Le Cantaloup, situé à Itaim à São Paulo, approche des trois décennies en tant que l’une des adresses les plus prestigieuses de la ville. Conçu par Daniel Sahagoff, le restaurant a été pionnier en innovations gastronomiques, en service et en ambiance, élevant les standards dans le circuit pauliste. Sahagoff est également propriétaire du Loup, qui a rejoint le Guide Michelin pour 2024/25. Récemment, le groupe a ouvert une unité dans l’hôpital Albert Einstein à la mi-septembre 2024 et prévoit une autre au Portugal.
Interrogé sur le secret pour rester pertinent si longtemps, Sahagoff insiste : « Être présent, car les clients et l’équipe ressentent l’attention ; expérimenter et corriger les plats ; surveiller les coûts ; éviter le gaspillage ; superviser les achats pour garantir prix et qualité ; organiser des actions périodiques pour rester mémorable : assurer un bon rapport qualité-prix ; vérifier la concurrence ; revoir les concepts et toujours avancer, avec des mises à jour. »
Opérer à l’intérieur d’un hôpital pose des défis uniques. « Nous sommes audités mensuellement par Einstein et devons obtenir 95 % d’approbation, ce qui signifie que rien ne peut mal tourner dans les opérations », explique-t-il. De plus, il faut une plus grande attention aux clients dans des moments de stress et une adaptation aux strictes réglementations de l’hôpital.

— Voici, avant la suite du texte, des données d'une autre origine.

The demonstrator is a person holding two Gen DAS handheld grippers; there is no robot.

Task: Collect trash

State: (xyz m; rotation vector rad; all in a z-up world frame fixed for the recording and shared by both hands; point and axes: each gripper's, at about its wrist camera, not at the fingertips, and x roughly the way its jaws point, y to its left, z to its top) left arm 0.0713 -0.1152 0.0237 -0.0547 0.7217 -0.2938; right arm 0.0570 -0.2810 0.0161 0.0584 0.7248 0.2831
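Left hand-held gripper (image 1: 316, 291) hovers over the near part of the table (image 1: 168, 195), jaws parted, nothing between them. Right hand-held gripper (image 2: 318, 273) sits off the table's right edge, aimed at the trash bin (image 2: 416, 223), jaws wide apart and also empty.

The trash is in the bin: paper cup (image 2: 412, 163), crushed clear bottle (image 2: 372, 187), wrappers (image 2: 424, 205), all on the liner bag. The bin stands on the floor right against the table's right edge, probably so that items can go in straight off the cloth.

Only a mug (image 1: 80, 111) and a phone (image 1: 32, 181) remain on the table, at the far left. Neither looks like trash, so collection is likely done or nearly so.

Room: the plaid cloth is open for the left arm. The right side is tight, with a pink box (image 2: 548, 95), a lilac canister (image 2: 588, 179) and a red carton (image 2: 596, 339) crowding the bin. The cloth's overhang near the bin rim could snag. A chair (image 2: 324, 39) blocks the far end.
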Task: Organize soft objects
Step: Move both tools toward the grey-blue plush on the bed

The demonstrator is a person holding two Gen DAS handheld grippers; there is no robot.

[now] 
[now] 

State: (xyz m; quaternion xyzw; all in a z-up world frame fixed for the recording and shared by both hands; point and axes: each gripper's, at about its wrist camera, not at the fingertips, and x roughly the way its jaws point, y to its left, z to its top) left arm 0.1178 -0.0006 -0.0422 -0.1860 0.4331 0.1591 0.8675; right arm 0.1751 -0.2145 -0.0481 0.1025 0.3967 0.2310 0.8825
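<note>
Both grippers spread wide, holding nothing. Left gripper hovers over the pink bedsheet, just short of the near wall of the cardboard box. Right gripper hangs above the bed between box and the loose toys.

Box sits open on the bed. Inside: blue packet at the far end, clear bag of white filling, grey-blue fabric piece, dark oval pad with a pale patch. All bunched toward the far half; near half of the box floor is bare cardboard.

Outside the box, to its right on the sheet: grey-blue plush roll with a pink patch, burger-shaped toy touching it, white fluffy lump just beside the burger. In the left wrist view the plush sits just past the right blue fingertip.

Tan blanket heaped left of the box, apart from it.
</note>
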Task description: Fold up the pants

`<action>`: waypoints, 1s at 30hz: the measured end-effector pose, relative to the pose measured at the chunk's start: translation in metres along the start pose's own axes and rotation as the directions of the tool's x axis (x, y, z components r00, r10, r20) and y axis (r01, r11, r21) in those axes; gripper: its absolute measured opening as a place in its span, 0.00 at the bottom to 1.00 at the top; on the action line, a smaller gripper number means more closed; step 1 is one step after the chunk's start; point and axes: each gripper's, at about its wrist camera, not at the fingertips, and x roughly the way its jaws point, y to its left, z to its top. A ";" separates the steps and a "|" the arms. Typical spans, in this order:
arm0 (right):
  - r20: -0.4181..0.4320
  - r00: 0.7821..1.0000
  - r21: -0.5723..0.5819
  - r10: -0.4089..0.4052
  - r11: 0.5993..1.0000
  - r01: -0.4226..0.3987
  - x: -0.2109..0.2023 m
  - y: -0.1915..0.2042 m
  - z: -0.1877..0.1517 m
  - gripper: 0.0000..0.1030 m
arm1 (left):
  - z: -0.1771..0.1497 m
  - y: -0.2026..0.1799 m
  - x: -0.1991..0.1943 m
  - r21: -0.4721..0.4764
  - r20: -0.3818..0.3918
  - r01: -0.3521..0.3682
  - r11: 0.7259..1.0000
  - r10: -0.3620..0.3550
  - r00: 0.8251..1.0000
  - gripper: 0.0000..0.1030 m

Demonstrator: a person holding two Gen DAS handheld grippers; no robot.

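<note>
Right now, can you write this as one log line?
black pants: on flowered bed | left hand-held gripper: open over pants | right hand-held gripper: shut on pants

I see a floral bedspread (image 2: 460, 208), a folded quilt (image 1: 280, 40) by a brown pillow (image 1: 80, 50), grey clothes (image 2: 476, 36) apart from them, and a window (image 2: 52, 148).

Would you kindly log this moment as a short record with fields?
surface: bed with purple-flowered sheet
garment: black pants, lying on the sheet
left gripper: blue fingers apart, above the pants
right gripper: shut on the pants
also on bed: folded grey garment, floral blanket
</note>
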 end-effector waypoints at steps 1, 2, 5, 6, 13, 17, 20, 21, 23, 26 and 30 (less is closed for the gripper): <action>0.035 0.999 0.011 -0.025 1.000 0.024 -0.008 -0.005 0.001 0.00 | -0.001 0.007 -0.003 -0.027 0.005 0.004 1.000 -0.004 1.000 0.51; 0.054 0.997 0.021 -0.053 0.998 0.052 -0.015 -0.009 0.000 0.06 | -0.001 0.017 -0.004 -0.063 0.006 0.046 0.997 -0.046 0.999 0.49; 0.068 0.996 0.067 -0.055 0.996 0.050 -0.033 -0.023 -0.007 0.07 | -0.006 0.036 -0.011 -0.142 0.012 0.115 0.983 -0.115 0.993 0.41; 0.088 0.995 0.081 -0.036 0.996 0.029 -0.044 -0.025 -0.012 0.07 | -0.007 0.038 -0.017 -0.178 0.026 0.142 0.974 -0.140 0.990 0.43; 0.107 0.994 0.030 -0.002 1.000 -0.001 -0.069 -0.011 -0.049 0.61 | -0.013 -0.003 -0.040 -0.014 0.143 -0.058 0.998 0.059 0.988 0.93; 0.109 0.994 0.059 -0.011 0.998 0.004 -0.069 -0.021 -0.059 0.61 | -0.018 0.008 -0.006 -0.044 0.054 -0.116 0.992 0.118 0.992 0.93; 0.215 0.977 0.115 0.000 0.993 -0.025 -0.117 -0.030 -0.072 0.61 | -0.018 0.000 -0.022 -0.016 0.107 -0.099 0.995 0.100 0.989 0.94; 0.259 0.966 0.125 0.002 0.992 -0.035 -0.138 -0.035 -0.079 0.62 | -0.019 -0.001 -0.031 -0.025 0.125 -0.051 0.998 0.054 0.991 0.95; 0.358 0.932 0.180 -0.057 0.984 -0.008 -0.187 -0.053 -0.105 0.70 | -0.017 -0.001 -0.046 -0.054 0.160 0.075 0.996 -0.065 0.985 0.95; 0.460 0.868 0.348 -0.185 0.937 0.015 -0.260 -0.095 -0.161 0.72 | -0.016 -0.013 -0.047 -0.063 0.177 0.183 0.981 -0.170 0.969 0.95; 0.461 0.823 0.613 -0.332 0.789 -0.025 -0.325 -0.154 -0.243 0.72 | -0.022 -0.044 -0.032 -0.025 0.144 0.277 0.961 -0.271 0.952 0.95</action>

L’expansion au Portugal est motivée par le marché touristique. Le pays a accueilli 32 millions de touristes l’an dernier, avec une croissance attendue. Sahagoff apprécie la sécurité, l’activité nocturne et la présence d’expatriés brésiliens à Lisbonne et Cascais, dont beaucoup connaissent déjà la marque. Les Portugais ont chaleureusement accueilli le projet de pré-ouverture, offrant conseils et soutien promotionnel.
Sur la gastronomie brésilienne à l’étranger, Sahagoff note un moment positif pour les chefs dans les guides, festivals et échanges. Cependant, pour les entreprises, il y a des barrières : « difficultés avec les approbations et licences, travaux et délais, investissements massifs en devises étrangères et pénurie de main-d’œuvre. »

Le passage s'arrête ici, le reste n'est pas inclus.